**TASK TO CARRY OUT**
In the listing below, the lines from the first through the one with "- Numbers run" are to be copied word for word.

**INPUT DATA**

▬▬▬▬▬▬

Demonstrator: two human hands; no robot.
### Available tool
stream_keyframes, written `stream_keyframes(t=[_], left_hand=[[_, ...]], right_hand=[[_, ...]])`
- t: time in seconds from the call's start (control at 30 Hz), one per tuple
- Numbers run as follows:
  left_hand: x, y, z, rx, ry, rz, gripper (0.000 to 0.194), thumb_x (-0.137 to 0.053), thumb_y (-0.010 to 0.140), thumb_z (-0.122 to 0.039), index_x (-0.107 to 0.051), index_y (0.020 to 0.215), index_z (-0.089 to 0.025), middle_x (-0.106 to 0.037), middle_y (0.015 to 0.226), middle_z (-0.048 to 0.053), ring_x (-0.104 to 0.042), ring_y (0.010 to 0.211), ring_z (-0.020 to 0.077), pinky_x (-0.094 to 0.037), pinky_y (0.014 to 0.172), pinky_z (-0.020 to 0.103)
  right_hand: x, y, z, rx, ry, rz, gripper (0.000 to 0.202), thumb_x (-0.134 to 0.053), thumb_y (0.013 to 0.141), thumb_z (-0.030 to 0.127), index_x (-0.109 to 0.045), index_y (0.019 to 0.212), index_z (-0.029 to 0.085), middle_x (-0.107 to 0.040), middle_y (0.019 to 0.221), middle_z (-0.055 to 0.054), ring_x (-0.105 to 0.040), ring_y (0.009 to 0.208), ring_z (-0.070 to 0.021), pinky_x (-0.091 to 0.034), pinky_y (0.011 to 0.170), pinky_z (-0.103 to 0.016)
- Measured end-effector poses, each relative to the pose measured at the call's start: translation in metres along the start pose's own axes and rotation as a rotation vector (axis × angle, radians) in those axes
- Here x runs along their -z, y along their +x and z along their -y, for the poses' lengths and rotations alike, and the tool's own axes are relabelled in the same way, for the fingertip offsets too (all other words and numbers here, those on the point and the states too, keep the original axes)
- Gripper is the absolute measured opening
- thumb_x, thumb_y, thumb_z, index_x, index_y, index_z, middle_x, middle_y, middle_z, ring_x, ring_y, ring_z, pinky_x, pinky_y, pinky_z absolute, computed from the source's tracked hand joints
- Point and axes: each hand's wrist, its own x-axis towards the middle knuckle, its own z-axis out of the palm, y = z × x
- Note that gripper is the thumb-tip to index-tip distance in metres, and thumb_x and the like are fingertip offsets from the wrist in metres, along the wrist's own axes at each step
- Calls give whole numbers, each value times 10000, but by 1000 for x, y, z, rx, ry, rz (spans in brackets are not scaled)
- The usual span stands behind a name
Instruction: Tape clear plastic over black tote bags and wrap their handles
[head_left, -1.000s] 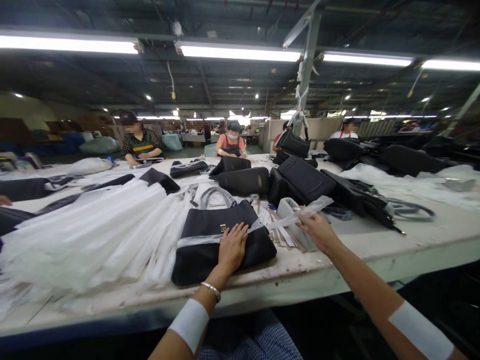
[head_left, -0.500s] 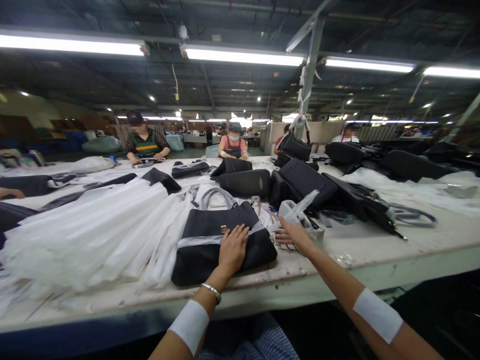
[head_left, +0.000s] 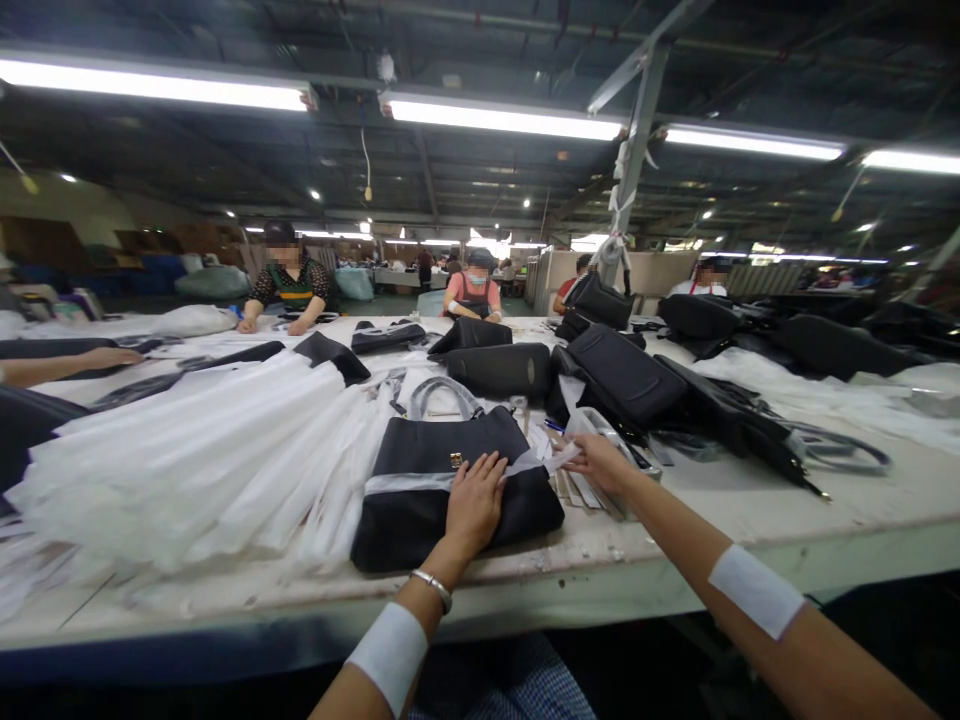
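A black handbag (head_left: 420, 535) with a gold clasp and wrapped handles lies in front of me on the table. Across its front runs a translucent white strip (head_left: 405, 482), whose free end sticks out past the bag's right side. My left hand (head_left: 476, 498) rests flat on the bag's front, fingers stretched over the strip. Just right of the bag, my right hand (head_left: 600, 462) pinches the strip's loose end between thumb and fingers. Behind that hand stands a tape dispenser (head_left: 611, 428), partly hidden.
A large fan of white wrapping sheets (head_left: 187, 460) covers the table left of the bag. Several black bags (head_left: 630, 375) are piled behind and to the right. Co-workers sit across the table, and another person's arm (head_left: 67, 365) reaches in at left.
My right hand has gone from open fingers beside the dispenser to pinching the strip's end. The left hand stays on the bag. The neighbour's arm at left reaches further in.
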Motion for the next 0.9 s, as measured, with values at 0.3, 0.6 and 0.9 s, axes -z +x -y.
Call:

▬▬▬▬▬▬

**EXERCISE ANSWER**
Demonstrator: two human hands; no robot.
### Available tool
stream_keyframes, written `stream_keyframes(t=[_], left_hand=[[_, ...]], right_hand=[[_, ...]])`
- t: time in seconds from the call's start (control at 30 Hz), one per tuple
- Numbers run as follows:

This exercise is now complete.